## PROMPT
Your task is to gather the lines below that hold the string "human".

SUPPLIED DATA Block Start

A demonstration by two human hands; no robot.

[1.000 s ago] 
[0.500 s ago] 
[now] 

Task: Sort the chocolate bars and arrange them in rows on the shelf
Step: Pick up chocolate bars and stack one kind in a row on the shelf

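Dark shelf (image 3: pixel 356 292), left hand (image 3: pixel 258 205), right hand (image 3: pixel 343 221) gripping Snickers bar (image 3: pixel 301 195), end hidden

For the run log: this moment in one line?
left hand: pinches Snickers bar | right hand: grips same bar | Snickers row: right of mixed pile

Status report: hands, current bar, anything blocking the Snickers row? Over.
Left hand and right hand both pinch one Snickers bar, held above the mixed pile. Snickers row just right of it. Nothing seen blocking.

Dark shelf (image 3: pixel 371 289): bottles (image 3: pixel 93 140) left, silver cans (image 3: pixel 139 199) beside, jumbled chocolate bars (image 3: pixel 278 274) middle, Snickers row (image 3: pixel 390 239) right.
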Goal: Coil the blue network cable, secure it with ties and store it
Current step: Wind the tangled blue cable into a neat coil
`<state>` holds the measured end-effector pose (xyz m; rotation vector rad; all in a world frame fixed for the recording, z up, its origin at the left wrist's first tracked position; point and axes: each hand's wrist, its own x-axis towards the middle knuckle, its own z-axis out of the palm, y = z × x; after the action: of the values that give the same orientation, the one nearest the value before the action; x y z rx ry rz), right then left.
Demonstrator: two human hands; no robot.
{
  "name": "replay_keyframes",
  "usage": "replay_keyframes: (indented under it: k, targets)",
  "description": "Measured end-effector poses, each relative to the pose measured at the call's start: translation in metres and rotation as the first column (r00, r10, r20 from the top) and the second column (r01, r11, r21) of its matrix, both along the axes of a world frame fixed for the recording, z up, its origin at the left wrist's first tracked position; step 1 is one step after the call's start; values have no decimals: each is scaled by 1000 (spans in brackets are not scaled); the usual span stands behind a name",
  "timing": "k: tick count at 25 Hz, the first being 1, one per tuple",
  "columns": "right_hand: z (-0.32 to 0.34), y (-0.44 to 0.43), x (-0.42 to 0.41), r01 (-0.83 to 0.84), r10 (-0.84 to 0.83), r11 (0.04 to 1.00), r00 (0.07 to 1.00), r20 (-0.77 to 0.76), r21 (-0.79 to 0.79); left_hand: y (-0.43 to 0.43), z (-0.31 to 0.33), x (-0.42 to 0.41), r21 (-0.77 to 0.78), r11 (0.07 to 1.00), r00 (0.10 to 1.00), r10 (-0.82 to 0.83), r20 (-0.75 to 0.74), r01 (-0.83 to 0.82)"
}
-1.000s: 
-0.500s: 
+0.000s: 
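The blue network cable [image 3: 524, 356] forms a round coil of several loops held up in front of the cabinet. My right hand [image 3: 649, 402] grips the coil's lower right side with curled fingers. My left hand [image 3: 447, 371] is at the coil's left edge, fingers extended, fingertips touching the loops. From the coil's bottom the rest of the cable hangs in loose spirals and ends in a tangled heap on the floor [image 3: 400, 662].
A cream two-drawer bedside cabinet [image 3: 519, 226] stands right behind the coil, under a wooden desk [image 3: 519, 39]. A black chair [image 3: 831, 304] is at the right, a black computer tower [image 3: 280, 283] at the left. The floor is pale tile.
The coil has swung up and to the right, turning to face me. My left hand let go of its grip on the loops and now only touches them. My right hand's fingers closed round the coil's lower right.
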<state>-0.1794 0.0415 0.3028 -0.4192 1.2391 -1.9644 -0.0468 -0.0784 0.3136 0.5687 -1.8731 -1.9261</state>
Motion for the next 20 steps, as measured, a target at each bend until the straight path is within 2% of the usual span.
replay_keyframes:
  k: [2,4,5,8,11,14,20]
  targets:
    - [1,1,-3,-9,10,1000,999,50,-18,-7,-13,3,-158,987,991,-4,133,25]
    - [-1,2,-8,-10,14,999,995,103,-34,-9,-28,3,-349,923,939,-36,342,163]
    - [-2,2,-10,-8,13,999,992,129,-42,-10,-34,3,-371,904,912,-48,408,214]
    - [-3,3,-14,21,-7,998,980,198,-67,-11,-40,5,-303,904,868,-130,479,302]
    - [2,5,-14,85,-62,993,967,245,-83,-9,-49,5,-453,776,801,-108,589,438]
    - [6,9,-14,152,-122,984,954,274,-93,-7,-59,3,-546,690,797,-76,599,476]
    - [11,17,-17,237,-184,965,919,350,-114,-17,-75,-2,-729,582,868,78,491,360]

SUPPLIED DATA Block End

## ANSWER SECTION
A demonstration by two human hands; no robot.
Demonstrator: two human hands; no robot.

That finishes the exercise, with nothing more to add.